2

Let $X_1 \dots X_n \sim B(1, p)$ be i.i.d. random variables. Then the variance of $X_i$ can be approximated through $Y_n = \bar{X}_n(1 - \bar{X}_n)$. What is the limit distribution of $Y_n$ as $n \to \infty$?

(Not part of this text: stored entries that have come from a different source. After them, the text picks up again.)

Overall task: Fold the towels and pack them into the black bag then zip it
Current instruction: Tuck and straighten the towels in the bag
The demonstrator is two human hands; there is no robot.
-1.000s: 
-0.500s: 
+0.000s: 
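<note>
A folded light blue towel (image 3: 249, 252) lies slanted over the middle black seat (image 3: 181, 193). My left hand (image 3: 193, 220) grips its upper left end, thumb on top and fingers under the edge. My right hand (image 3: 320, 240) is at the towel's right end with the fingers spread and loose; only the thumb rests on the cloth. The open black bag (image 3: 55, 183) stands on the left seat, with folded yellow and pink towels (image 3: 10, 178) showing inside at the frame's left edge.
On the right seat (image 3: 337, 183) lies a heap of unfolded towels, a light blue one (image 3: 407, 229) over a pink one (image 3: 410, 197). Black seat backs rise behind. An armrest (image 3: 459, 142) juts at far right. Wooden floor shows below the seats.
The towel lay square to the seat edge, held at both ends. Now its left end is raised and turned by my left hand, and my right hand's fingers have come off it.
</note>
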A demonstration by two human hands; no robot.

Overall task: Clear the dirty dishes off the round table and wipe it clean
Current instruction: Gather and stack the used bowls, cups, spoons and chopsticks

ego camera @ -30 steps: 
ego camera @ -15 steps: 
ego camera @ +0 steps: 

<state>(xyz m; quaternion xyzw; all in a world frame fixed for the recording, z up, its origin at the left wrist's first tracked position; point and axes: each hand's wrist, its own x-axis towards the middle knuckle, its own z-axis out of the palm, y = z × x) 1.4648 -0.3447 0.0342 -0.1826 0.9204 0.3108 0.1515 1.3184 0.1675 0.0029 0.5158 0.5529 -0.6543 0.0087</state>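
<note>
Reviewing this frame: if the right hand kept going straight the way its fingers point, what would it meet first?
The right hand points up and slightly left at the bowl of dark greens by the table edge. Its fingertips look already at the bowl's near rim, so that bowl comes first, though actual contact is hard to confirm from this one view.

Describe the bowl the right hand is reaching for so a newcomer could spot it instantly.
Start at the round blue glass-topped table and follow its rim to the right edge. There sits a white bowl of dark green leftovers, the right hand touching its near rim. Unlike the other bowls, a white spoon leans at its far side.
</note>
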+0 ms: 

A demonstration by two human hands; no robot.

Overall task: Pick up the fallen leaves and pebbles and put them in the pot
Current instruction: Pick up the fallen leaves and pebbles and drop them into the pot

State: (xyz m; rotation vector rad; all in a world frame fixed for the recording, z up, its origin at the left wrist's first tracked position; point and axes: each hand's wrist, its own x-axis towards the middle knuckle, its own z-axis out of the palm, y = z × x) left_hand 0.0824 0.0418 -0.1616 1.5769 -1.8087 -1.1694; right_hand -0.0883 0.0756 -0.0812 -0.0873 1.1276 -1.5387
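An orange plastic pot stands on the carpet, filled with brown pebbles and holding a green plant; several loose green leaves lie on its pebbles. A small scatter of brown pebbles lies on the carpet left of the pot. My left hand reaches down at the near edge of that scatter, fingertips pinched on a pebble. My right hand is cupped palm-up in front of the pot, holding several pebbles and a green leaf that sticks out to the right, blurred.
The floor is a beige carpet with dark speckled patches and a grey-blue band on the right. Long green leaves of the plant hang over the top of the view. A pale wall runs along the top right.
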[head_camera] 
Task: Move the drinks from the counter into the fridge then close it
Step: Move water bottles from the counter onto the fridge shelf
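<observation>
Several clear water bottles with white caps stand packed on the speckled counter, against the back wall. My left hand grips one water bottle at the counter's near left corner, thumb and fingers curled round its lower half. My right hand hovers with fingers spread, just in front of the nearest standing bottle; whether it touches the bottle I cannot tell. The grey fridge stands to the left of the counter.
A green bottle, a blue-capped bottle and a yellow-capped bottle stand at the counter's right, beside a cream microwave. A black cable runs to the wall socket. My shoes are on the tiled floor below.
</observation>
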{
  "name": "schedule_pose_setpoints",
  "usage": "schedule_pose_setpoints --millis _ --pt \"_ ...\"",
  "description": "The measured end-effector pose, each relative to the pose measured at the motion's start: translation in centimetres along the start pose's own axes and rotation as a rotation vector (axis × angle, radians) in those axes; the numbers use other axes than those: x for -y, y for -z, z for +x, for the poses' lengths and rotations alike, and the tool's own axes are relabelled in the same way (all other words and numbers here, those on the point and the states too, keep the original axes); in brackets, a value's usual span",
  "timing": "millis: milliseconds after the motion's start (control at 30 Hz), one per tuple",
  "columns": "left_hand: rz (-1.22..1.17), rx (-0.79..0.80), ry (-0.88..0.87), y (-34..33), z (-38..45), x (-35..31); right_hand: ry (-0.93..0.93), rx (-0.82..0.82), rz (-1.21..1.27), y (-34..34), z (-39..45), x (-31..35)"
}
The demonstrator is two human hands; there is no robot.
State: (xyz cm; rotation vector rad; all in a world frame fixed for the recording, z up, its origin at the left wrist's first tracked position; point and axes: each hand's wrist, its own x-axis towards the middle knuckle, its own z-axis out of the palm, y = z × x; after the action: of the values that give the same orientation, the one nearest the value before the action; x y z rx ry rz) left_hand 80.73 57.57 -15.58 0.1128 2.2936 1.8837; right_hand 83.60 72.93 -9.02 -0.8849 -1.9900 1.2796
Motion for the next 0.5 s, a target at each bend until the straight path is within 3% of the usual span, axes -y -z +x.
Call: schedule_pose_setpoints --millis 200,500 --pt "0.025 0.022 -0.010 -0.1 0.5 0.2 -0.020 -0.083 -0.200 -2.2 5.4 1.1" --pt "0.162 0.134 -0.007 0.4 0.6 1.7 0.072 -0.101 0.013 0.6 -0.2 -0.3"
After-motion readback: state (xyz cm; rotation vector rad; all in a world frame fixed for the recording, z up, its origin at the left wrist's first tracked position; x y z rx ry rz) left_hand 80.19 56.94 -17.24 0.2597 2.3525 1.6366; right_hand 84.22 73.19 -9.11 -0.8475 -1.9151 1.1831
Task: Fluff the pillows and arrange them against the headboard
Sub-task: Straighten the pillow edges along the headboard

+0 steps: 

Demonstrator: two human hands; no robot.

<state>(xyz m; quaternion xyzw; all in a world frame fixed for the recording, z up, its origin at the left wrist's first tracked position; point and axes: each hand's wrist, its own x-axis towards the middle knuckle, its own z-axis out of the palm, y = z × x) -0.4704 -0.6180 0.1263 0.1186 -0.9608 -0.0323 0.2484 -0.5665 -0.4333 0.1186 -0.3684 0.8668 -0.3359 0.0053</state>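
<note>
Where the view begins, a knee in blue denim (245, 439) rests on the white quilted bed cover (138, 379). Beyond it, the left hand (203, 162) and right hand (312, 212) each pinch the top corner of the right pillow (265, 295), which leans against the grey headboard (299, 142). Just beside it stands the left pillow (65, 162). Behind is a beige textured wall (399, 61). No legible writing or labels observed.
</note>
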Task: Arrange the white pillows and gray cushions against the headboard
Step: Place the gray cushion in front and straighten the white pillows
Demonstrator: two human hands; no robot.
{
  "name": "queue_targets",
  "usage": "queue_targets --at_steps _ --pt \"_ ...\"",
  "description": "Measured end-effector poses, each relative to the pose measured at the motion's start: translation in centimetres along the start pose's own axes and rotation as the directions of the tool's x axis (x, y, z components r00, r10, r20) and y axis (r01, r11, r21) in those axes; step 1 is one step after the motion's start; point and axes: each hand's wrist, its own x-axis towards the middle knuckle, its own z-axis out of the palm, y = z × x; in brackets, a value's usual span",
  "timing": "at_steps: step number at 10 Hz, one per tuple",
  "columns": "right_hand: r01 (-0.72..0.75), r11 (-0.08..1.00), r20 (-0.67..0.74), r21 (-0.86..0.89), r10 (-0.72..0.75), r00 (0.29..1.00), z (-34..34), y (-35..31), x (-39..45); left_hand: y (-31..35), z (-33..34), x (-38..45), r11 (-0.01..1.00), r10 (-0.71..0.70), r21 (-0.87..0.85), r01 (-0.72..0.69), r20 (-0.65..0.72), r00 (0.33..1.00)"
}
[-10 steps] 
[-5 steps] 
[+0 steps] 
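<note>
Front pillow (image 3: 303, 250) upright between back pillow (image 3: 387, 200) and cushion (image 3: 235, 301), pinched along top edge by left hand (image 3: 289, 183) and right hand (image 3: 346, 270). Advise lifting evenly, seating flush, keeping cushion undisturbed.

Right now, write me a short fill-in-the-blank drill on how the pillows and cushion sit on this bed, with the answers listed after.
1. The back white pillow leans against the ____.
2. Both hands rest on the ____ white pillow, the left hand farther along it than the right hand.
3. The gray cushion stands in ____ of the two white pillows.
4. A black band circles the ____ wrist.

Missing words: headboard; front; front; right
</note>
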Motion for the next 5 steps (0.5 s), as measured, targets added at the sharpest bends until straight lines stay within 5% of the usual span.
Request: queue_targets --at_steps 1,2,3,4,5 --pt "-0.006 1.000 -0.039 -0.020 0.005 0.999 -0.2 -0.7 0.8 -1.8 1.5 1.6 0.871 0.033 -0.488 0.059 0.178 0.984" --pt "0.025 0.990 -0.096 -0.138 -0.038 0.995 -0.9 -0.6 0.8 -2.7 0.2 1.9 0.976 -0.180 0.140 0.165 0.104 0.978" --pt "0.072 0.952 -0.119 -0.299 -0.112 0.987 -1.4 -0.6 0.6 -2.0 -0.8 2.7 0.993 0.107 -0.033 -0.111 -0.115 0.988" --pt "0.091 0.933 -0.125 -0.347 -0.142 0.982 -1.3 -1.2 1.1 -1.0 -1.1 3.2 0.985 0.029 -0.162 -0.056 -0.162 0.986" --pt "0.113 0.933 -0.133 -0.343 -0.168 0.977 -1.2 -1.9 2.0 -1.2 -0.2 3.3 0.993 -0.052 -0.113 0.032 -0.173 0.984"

I tried to solve this as follows. Let $q = 1 - p$, then from the CLT follows

$$\sqrt{\frac{n}{pq}}(\bar{X}_n - p) \to Z \sim \text{N}(0, 1) \text{ as } n \to \infty$$

Through the delta method with $g(x) = x(1 - x)$, we can conclude that

$$ \sqrt{\frac{n}{pq}}(g(\bar{X}_n) - g(p)) \to g'(p) \cdot Z $$

or equivalently

$$\sqrt{n}(Y_n - pq) \to \sqrt{pq}(q - p) \cdot Z \sim \text{N}(0, pq(q - p)^2) \text{ as } n \to \infty$$

And then I was unsure on how to proceed finding the limit distribution of $Y_n$. The big problem, at least to me, seems to be how to eliminate the occurrence of $\sqrt{n}$ on the left. I had a bit of an ad-hoc idea but I'm not sure if it's justifiable. It goes as follows:

Let $F_n : \mathbb{R} \to \mathbb{R}$ be the cdf and $P_n : \mathbb{R} \to \mathbb{R}$ the probability function of $Y_n$, and $\phi : \mathbb{R} \to \mathbb{R}$ be the cdf of $Z \sim N(0, 1)$. Then, using the definition of convergence by distribution, the previous result can be rewritten as follows.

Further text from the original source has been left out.